Scandal when he went to the PLC and came back saying he was “exploring”
In January 2006, in the midst of a tough fight for the presidency of the National Assembly, the Sandinistas suffered a severe setback with the change to the ranks of the Constitutional Liberal Party (PLC) of their deputy, Gerardo Miranda.
Miranda, deputy of the Sandinista National Liberation Front (FSLN) for the department of Rivas, appeared by surprise seated in the seats corresponding to the PLC at the moment in which the Legislative Power was preparing to elect its new director.
However, on the night of January 9, 2006, Miranda, who was elected as a deputy for the FSLN, assured that his untimely abandonment of the Sandinista caucus was due to a “covert mission” by the Sandinista party to infiltrate the Liberal caucus.
The “revelation” was made by the general secretary of the FSLN, Daniel Ortega, after a meeting with the deputy, after a hectic day that frustrated the same parliamentary election.
The supposed “strategy” was not understood by the Sandinista parliamentarians, who one by one paraded through the parliamentary debate accusing Miranda of being a “traitor, corrupt, mafioso, as rotten as pus.”

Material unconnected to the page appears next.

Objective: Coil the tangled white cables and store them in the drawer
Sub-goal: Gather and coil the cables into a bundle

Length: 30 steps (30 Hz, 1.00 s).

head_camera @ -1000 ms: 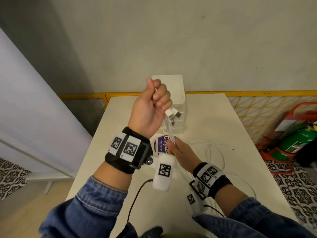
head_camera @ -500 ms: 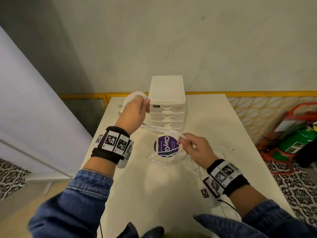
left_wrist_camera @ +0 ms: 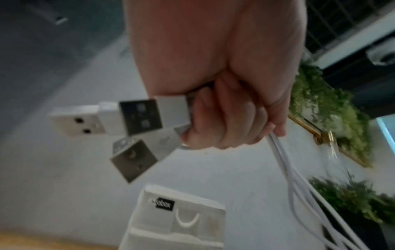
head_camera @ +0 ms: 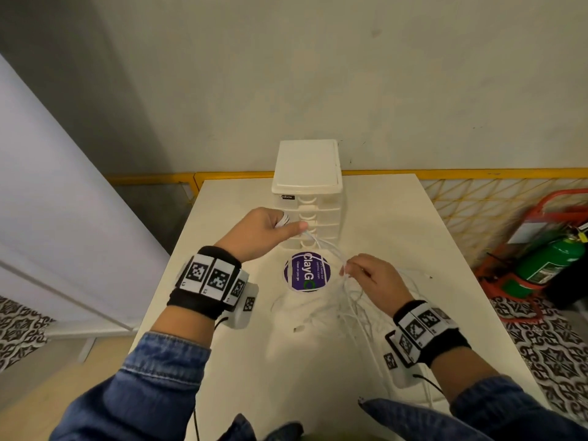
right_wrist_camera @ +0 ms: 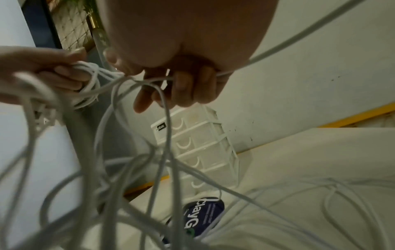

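White cables sprawl between purple sticker and drawer unit.

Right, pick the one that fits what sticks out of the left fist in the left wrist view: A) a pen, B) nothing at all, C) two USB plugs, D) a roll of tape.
C: two USB plugs jut out of the curled left hand, and the white cables trail out of the other side of the fist.
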### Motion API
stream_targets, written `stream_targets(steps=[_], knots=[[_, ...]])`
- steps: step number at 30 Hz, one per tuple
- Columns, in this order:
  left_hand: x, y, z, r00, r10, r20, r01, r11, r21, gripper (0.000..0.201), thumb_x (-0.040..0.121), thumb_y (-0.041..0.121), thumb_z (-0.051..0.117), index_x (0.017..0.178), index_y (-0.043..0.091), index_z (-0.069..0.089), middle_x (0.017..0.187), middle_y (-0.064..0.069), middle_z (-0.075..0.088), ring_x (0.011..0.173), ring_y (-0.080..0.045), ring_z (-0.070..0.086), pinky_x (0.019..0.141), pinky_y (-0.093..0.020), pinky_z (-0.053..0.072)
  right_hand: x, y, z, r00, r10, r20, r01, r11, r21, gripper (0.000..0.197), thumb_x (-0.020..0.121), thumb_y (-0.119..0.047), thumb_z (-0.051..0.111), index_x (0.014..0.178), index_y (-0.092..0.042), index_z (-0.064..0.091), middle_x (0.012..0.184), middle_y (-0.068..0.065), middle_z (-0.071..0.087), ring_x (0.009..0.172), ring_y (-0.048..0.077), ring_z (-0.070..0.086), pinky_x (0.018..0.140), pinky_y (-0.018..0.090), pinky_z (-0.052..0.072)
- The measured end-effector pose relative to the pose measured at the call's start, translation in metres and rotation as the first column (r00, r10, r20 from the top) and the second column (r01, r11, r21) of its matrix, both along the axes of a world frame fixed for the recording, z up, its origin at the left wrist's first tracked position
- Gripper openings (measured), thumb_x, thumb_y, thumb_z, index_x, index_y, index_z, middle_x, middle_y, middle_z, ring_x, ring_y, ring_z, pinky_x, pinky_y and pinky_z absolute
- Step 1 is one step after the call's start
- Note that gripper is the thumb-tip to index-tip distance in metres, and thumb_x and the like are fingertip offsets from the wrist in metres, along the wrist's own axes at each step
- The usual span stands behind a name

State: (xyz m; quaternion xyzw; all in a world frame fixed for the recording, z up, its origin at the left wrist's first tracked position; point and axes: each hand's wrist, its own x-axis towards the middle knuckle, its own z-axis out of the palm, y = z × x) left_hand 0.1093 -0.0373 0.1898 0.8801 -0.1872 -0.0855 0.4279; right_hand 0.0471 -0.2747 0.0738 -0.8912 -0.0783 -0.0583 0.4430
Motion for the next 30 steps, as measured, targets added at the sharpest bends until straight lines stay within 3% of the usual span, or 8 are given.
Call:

Ortega justified these reactions by stating that the Sandinista deputies were not aware of the “special mission” and for that reason they reacted “in the heat of tensions.”
“These are normal strategies of any political force, in fact, like a journalistic investigation. If you’re going to do a journalistic investigation, you’re not going to burn your source. The journalist works with great secrecy to achieve his objective, otherwise he has no result. If you are going to tell everything, you are not going to achieve your goal,” said Ortega.